Take this picture of Omran from Syria, for example.

Omran

Omran

The visual image brings on a strong sense of smell when you think about it. The primary odor for me is the acrid smell of burning sulfur, like spent sparklers on the Fourth of July. Then there’s that dreadful smell of burning hair that we all know from some mishap or another — perhaps also related to fireworks, or to the unexpected whoosh of a gas stove when you are making pizza from Italy or potatoes from Ireland or sauerkraut from Germany or hummus from the Middle East or coffee from Yemen or black eyed peas from Africa.

I am blessed never to have smelled burning human flesh. As a vegetarian, just the smell of meat cooking can make me gag. I imagine Omran smelled burning flesh the day the bomb went off. He, too, may gag his whole life when he smells meat cooking, but he probably won’t know why. He clearly has top-rung PTSD.

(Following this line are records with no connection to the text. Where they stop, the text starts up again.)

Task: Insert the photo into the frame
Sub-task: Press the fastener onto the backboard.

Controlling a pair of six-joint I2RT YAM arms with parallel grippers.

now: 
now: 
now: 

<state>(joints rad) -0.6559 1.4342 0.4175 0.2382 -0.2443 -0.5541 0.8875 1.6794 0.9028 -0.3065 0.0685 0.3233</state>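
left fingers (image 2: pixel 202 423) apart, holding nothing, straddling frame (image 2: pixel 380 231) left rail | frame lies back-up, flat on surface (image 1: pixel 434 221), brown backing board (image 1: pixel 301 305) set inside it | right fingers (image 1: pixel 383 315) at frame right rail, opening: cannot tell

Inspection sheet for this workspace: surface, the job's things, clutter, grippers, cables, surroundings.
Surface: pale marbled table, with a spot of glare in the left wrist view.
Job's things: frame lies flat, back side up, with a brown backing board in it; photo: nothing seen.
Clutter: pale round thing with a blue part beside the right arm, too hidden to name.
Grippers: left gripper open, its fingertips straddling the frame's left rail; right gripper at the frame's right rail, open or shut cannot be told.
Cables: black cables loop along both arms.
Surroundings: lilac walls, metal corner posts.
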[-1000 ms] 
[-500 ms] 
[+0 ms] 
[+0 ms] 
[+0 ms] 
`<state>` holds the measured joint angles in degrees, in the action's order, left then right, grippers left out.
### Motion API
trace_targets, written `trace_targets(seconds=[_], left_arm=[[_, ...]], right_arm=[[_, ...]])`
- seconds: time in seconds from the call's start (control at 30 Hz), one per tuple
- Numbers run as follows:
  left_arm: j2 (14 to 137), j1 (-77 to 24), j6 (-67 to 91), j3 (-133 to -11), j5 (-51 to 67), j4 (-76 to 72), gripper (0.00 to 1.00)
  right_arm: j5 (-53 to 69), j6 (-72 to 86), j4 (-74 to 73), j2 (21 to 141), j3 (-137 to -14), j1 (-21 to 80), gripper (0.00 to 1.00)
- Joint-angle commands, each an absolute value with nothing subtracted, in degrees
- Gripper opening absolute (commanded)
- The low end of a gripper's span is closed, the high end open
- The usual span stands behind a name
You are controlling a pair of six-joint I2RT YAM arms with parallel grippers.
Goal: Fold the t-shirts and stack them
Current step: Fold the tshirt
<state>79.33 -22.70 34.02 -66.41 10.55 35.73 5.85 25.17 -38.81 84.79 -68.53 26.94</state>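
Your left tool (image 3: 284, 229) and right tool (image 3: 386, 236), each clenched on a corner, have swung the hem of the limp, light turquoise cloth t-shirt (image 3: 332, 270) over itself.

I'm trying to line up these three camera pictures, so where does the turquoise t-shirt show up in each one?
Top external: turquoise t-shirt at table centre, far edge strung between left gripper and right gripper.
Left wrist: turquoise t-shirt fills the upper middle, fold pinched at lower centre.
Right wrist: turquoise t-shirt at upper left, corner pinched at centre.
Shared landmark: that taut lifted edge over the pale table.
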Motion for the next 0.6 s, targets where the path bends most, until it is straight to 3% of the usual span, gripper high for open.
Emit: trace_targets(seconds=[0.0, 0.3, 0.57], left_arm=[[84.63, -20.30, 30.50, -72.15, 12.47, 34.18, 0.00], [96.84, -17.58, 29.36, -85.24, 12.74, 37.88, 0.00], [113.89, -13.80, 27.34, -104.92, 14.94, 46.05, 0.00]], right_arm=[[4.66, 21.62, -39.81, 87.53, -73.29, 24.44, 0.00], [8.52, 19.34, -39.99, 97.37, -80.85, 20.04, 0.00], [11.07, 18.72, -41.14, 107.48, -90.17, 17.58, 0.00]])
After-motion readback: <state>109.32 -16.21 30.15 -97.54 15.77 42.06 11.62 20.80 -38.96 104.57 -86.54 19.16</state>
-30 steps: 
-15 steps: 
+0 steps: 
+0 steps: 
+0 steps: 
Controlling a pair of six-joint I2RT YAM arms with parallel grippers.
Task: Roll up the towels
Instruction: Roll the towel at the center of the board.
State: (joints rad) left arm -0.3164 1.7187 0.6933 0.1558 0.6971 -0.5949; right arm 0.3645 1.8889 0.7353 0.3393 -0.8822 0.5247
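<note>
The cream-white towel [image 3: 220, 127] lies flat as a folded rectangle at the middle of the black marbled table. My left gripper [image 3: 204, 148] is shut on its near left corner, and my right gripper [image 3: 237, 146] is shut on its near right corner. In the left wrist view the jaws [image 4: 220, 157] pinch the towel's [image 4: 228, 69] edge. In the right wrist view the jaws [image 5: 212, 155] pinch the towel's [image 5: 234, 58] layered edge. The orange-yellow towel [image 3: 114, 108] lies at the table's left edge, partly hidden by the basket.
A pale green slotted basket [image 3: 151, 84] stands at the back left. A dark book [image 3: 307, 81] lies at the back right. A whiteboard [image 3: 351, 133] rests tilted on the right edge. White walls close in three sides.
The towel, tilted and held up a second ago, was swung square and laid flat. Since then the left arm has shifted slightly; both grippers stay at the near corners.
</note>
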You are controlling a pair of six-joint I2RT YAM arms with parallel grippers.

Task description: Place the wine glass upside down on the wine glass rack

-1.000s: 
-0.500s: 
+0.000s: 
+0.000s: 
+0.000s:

He’s smelling blood, obviously. And smoke. He has just been pulled out of the rubble of his home, so he’s covered with not just ashes, but fine concrete dust, adding that cold earthy smell to his experience.

I don’t know what Omran was doing before the bomb hit. Probably not playing with Play Dough or Legos or crayons like an American child.

Maybe he was hugging his dog and had a musty doggie smell on his shirt. I hope he did not witness his dog getting blown to bits.

Maybe he was helping his mother cook, and now the warm smell of baking flat bread will forever make him gag, too.

That dreadful orange color surrounding Omran smells to me like hot plastic, a Howard Johnson’s booth sticky with maple syrup and hot fudge sauce, baking in harsh sunshine streaming through a streaky window. I don’t know whether Omran will ever taste maple syrup or hot fudge sauce. I know his ten year-old brother Ali won’t. He died of his injuries a few days after this picture was taken.

The smell of coffee gets us up and out of bed in the morning. The smell of microwave popcorn gets us up and out of our cubicle at work. The smell of dinner gets us up, off the couch and into the kitchen.

Will the smells of Omran get us up off our butts and into our Senator’s offices and into the streets and into the airports? Will we remember who we are as Americans before we’ve lost our souls?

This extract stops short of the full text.